YOUR OBJECTIVE:
Quote exactly the lines spanning from the top of the data below to the line that contains "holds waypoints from", including both.

RAW DATA:
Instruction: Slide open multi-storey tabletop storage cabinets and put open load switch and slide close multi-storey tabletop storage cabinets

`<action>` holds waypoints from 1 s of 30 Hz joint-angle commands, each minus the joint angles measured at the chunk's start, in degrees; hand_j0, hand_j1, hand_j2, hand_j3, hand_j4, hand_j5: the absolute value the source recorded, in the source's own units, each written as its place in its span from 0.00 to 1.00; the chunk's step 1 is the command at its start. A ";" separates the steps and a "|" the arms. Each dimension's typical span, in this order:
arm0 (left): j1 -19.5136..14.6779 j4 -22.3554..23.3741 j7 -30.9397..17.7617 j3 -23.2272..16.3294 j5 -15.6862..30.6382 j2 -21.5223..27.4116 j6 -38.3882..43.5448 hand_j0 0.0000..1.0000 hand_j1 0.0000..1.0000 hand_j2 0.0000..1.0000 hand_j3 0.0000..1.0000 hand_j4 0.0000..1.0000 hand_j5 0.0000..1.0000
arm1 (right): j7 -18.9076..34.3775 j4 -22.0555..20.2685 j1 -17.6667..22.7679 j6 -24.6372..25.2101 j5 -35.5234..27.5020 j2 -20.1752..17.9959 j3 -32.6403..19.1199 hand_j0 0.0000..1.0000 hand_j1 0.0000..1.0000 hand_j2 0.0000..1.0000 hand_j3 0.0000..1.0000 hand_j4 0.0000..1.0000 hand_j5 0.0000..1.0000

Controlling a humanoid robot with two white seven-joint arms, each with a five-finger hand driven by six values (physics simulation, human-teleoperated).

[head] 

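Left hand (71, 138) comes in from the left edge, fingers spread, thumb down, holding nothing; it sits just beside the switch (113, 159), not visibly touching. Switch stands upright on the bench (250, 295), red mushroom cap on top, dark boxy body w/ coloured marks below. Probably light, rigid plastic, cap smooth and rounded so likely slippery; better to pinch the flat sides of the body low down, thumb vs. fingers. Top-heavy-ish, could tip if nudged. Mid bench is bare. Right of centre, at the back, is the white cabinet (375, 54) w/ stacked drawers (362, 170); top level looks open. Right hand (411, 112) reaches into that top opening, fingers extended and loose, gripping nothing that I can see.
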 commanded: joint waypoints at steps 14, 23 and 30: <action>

EXERCISE ANSWER:
Instruction: Slide open multi-storey tabletop storage cabinets and put open load switch and slide close multi-storey tabletop storage cabinets

`<action>` holds waypoints from 1 s of 30 Hz joint-angle commands, each minus the joint angles measured at the chunk's start, in degrees; hand_j0, hand_j1, hand_j2, hand_j3, hand_j4, hand_j5: the absolute value the source recorded, in the source's own units, each written as its place in its span from 0.00 to 1.00; the chunk's step 1 is the command at its start. A ";" separates the steps and a "|" the arms. Each dimension's typical span, in this order:

The requested output has been produced.